▶ [Task requirements] Retype the listing exactly. Leave out the images.

▶ [Supplied records]

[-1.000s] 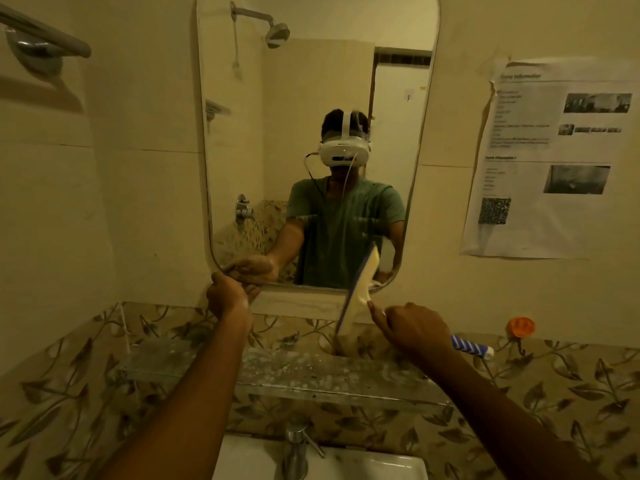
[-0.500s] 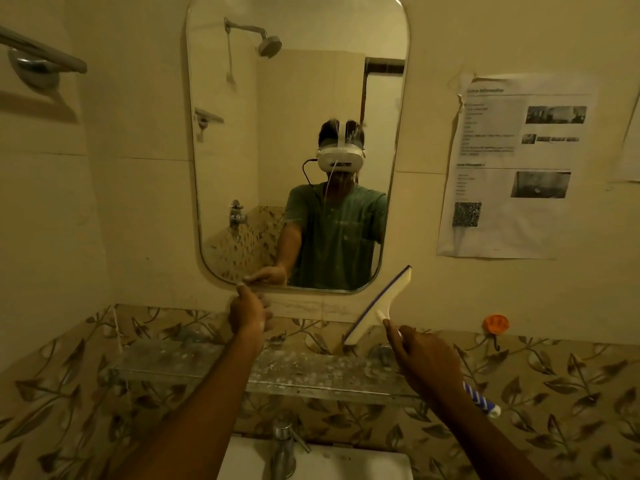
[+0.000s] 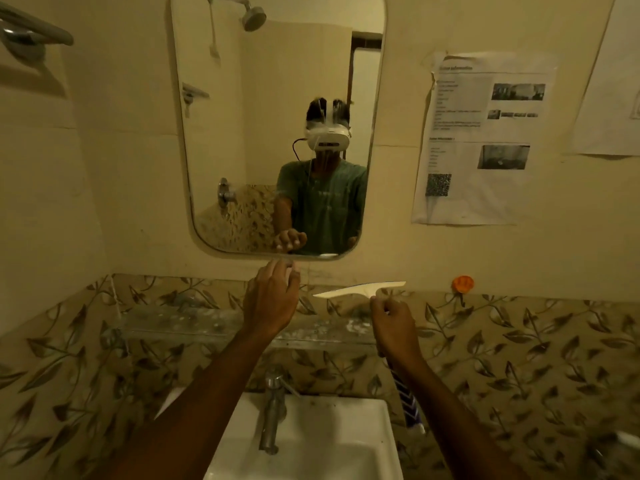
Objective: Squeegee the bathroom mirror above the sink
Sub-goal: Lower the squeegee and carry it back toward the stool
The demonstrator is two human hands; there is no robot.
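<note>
While a metal rail (image 3: 34,34) juts from the wall far left of the mirror (image 3: 277,126), the left hand (image 3: 272,301) reaches up just below the mirror's bottom edge, fingers loosely spread and gripping nothing. Right of it, the right hand (image 3: 393,322) is closed around the striped handle of the squeegee (image 3: 360,290), whose pale blade lies level below the mirror, clear of the glass. Beneath the mirror sit a glass shelf (image 3: 194,322), tap (image 3: 273,407) and sink (image 3: 311,441); a printed notice (image 3: 485,140) hangs to the mirror's right.
</note>
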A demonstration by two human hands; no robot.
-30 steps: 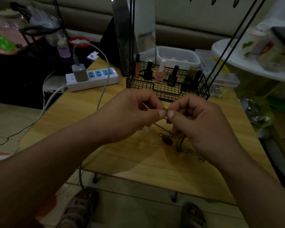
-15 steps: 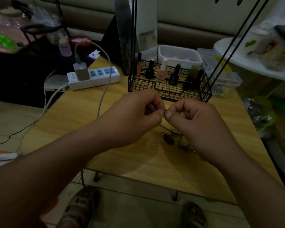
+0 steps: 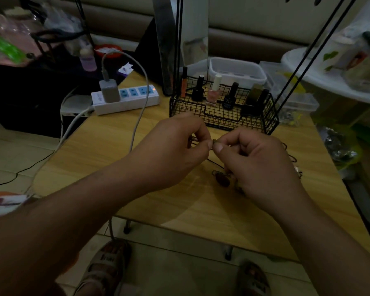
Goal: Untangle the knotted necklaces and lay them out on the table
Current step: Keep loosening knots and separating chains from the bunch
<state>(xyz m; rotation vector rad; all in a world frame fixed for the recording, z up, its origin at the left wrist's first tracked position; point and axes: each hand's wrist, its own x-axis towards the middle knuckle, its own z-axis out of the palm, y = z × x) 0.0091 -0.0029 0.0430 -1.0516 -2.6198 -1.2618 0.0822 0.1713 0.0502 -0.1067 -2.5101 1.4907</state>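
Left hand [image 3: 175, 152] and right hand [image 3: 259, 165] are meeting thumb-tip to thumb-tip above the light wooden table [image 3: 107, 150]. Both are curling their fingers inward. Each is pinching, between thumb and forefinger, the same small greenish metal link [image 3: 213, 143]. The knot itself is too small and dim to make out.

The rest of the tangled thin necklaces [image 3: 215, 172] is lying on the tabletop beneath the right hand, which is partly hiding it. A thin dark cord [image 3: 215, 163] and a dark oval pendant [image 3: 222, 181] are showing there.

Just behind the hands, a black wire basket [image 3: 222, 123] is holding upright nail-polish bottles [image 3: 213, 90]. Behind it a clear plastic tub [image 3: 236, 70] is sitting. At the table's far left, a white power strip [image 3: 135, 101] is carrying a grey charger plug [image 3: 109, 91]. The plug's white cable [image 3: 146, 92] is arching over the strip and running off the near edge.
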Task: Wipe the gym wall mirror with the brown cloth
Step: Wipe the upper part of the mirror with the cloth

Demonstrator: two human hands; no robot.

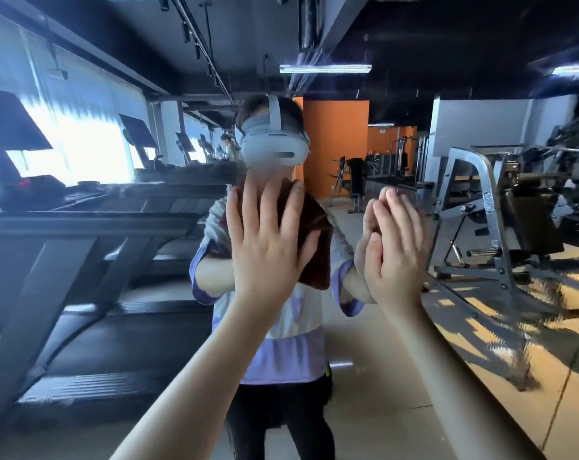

▶ [Solution to this task]
[-1.000s] 
[-0.500s] 
[+0.000s] 
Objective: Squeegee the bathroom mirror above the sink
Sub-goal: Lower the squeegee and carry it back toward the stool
The demonstrator is two human hands; there is no robot.
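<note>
While a metal rail (image 3: 34,34) juts from the wall far left of the mirror (image 3: 277,126), the left hand (image 3: 272,301) reaches up just below the mirror's bottom edge, fingers loosely spread and gripping nothing. Right of it, the right hand (image 3: 393,322) is closed around the striped handle of the squeegee (image 3: 360,290), whose pale blade lies level below the mirror, clear of the glass. Beneath the mirror sit a glass shelf (image 3: 194,322), tap (image 3: 273,407) and sink (image 3: 311,441); a printed notice (image 3: 485,140) hangs to the mirror's right.
</note>
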A demonstration by two human hands; no robot.
-30 steps: 
-15 steps: 
+0 steps: 
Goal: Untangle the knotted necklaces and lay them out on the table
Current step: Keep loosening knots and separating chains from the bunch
<state>(xyz m; rotation vector rad; all in a world frame fixed for the recording, z up, its origin at the left wrist's first tracked position; point and axes: each hand's wrist, its own x-axis towards the middle knuckle, its own z-axis out of the palm, y = z × x) 0.0091 -0.0029 0.0430 -1.0516 -2.6198 -1.2618 0.0822 0.1713 0.0502 -0.1067 -2.5101 1.4907</state>
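Left hand [image 3: 175, 152] and right hand [image 3: 259, 165] are meeting thumb-tip to thumb-tip above the light wooden table [image 3: 107, 150]. Both are curling their fingers inward. Each is pinching, between thumb and forefinger, the same small greenish metal link [image 3: 213, 143]. The knot itself is too small and dim to make out.

The rest of the tangled thin necklaces [image 3: 215, 172] is lying on the tabletop beneath the right hand, which is partly hiding it. A thin dark cord [image 3: 215, 163] and a dark oval pendant [image 3: 222, 181] are showing there.

Just behind the hands, a black wire basket [image 3: 222, 123] is holding upright nail-polish bottles [image 3: 213, 90]. Behind it a clear plastic tub [image 3: 236, 70] is sitting. At the table's far left, a white power strip [image 3: 135, 101] is carrying a grey charger plug [image 3: 109, 91]. The plug's white cable [image 3: 146, 92] is arching over the strip and running off the near edge.
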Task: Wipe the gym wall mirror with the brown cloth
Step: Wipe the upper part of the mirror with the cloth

Demonstrator: two human hands; no robot.

Nothing more is needed to complete the output.